# [What is being asked]
Please copy each line below that contains the word "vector".

# [Records shown]
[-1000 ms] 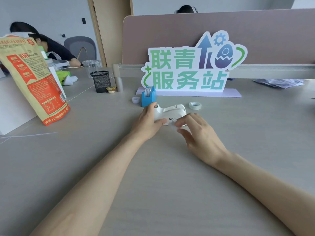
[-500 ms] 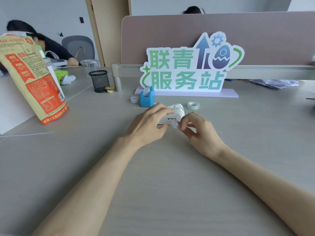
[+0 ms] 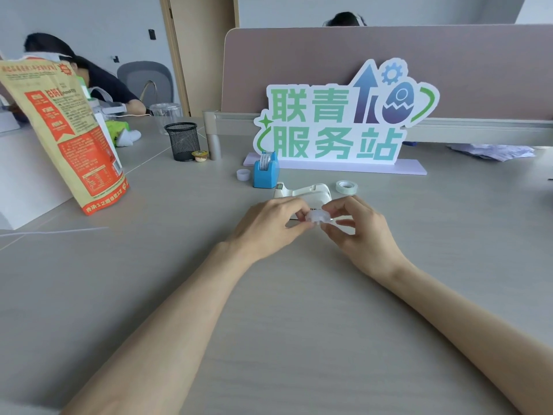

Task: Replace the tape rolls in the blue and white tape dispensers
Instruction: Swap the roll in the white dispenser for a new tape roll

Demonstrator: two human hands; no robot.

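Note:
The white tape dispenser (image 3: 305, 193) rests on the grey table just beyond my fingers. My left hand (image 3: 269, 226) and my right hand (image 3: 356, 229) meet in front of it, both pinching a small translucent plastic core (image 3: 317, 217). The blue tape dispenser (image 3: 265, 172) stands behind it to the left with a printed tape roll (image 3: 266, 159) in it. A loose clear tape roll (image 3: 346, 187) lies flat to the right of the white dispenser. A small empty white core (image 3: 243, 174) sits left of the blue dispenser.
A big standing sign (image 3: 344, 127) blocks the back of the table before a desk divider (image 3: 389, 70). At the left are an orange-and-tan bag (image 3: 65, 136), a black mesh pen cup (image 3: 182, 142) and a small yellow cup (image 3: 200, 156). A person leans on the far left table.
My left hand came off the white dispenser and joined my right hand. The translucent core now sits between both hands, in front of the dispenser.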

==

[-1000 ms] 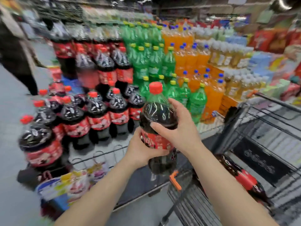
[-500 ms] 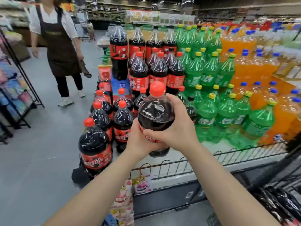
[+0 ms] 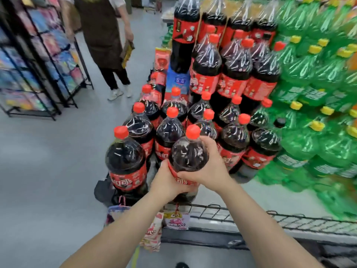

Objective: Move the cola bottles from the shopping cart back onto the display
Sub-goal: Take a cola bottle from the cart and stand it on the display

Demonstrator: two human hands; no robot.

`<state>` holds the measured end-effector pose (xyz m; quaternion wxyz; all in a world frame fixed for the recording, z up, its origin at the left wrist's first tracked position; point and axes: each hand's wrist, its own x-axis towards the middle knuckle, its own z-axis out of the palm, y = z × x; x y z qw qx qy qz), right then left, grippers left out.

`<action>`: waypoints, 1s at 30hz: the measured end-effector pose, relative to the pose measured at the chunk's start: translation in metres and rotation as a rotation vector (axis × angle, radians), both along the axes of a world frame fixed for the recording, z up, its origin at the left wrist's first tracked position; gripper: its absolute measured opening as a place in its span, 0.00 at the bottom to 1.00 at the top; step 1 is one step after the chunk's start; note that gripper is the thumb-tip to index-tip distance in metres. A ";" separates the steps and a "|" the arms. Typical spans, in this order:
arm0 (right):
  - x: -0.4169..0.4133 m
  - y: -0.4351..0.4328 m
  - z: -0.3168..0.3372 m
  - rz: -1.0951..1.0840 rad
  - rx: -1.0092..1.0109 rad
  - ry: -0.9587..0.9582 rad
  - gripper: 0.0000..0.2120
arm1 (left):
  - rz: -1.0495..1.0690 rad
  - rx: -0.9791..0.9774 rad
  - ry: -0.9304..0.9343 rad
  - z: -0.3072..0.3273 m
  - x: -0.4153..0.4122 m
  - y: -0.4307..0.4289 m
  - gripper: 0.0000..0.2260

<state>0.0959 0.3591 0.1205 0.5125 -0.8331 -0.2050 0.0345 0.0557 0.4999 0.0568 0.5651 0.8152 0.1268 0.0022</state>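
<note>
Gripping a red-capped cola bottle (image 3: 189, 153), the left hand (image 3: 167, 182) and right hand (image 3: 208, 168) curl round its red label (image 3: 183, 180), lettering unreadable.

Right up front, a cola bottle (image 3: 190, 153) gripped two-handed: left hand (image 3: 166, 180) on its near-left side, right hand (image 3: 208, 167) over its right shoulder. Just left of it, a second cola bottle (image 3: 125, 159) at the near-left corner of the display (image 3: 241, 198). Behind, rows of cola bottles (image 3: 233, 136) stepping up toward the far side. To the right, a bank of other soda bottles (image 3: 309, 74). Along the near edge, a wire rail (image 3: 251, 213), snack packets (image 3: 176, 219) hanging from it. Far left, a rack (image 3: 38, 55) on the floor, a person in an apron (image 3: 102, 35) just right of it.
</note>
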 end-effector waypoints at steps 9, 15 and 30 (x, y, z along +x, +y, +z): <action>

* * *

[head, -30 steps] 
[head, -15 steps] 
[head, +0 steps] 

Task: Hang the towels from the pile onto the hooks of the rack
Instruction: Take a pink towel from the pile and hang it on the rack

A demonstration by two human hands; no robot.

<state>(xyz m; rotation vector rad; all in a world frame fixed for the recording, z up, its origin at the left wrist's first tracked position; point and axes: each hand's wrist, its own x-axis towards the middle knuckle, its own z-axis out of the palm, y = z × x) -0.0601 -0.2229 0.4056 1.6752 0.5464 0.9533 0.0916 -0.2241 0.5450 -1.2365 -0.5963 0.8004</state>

# [Task solution]
`<action>`: waypoints, 1s at 30hz: the measured end-effector pose, relative to the pose measured at the chunk's start: translation in metres and rotation as a rotation vector (axis × angle, radians), both along the axes of a world frame fixed for the recording, z up, its origin at the left wrist's first tracked position; gripper: its absolute measured opening as a place in its span, 0.00 at the bottom to 1.00 at the top; step 1 is one step after the chunk's start; note that gripper is the thumb-tip to index-tip distance in metres. A ";" separates the steps and a "|" the arms. Typical spans, in this order:
<state>(xyz m; rotation vector rad; all in a world frame fixed for the recording, z up, its origin at the left wrist's first tracked position; point and axes: each hand's wrist, its own x-axis towards the middle knuckle, its own z-axis out of the palm, y = z × x) -0.0601 -0.2229 0.4056 1.6752 0.5464 0.9533 0.0916 -0.2241 0.5450 -1.2365 -0.5963 0.8004</state>

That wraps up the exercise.